Reducing Support Cases by 96% with design
Designing a scalable troubleshooting system for complex hardware–software ecosystems

Role
Lead Product Designer
Timeframe
1 month
Team
Manager, Designer, Developer
Platform
iOS, Android
Discovery
Support requests across Laerdal products were increasing, but volume wasn’t the real issue.
Laerdal’s products form a complex hardware–software ecosystem.
Identifying root causes required repeated back-and-forth across devices, firmware, apps, and permissions, making diagnosis slow and inconsistent.
Problem
The initial top-down suggestion was to create a support page.
I challenged this direction early.
A static support page would:
Require users to self-diagnose complex issues
Force them to search across long, growing documentation
Scale poorly across hardware versions, firmware versions, and app versions
Reduce none of the diagnostic effort for internal teams
The real problem wasn’t missing information.
It was missing diagnosis and missing context.

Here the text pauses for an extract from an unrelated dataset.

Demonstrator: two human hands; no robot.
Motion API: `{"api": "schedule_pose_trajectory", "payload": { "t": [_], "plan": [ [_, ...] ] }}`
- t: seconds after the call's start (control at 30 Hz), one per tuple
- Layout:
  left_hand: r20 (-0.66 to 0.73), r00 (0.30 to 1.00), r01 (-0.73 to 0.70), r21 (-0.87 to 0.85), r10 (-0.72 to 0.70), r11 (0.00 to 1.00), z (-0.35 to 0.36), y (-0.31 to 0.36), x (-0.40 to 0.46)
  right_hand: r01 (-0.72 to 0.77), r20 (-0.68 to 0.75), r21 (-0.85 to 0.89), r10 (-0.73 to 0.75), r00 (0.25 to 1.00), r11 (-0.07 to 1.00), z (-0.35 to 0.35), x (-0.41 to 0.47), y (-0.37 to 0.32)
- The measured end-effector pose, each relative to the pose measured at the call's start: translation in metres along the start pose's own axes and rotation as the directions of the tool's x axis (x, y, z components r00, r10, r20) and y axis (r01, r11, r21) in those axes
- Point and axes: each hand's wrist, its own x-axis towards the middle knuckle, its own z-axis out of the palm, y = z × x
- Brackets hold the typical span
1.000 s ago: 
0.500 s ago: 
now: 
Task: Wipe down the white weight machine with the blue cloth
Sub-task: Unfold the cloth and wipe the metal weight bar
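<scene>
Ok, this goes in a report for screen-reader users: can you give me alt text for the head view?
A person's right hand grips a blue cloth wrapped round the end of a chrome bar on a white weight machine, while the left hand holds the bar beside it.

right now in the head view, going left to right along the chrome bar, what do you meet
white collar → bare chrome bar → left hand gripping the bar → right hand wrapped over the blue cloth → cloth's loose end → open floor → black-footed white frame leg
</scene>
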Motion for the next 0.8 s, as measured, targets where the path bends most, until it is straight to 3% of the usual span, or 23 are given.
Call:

Users had to diagnose product issues by searching through documentation.
Impact
The initial top-down suggestion was to create a support page.
Certain products required up to 28 days to resolve a single support case
Cases escalated beyond frontline support to hardware teams and managers, one by one
Resolution depended on reconstructing context across hardware, firmware, app version, and permissions
Support teams relied on individual experience rather than a shared framework, creating inconsistency and burnout
As the product ecosystem grew, this approach did not scale.
Each new product or version increased complexity, resolution time, and internal load.

QCPR issues crossed multiple systems, with some cases taking up to 28 days to resolve.
Initiative
I reframed the problem from: “How do we document solutions?” to “How do we identify the problem faster, with full context, without asking users to read?”
The issue was systemic operational drag.
Certain products required up to 28 days to resolve a single support case
Cases escalated beyond frontline support to hardware teams and managers, one by one
Resolution depended on reconstructing context across hardware, firmware, app version, and permissions
Support teams relied on individual experience rather than a shared framework, creating inconsistency and burnout
As the product ecosystem grew, this approach did not scale.
Each new product or version increased complexity, resolution time, and internal load.
Without intervention, support cost and escalation risk would continue to grow linearly with product adoption.
Built and pitched a guided troubleshooting prototype that adapts by context.
Key Decisions
We made four deliberate decisions:
Pilot with QCPR, the highest-complexity product, to validate impact before scaling.
Design a reusable, AI-ready diagnostic framework that could scale across hardware, firmware, and apps.
Pause static support pages, which wouldn’t address root-cause diagnosis or resolution speed.
Standardize frontline diagnosis using the troubleshooting guide, reducing back-and-forth and resolution time.
Together, these decisions prioritized scalability and learning velocity over short-term coverage.
Research
The research goal was to understand how diagnosis actually happens in practice.
Spoke with global support owners, frontline agents, hardware teams, and pilot customers.
Found no formal troubleshooting framework; diagnosis relied on individual experience.
Troubleshooting happened through adaptive question-and-answer loops, not documented playbooks.
Resolution quality varied based on who handled the case, not the issue itself.
Reframed the problem from missing content to missing diagnostic reasoning, externalized expert thinking into a reusable system, and validated it through pilot testing before scale.

Analyzed existing support workflows and distilled them into optimized diagnostic flows.
Design
The solution was designed as a guided diagnostic flow
Instead of asking users to read or search, the system asked the right questions in the right order, using each answer to narrow the possible root cause.
The flow worked bidirectionally:
Questions adapted based on previous answers
Each response either resolved the issue or ruled out an entire class of problems
For example:
Bluetooth connected?
If yes, an entire category of connection issues was eliminated.Location access enabled?
If not, the issue could be resolved immediately without escalation.Firmware version available?
If the user could check it, the system inferred that the product was already connected and functioning at a basic level.
If the issue could not be resolved inline, the system automatically generated a support case with all diagnostic answers pre-filled, removing the need for manual clarification.
The result was a troubleshooting experience that behaved more like assisted diagnosis than traditional support.
Outcome
After launch, the results were shared in a monthly All Hands:
96% reduction in support cases
The remaining 4% arrived with complete context
Those cases were resolved in less than one day
Support, engineering, and management escalations dropped sharply
This was the first time the team saw a reduction of this magnitude across these products.
Reflection
This project reinforced a principle I rely on:
when a solution is proposed early, the highest leverage is to pause and ask what problem it’s solving, not why it was chosen.
Early involvement in context-building allowed us to reframe the problem correctly and design a system that scaled diagnosis, not documentation.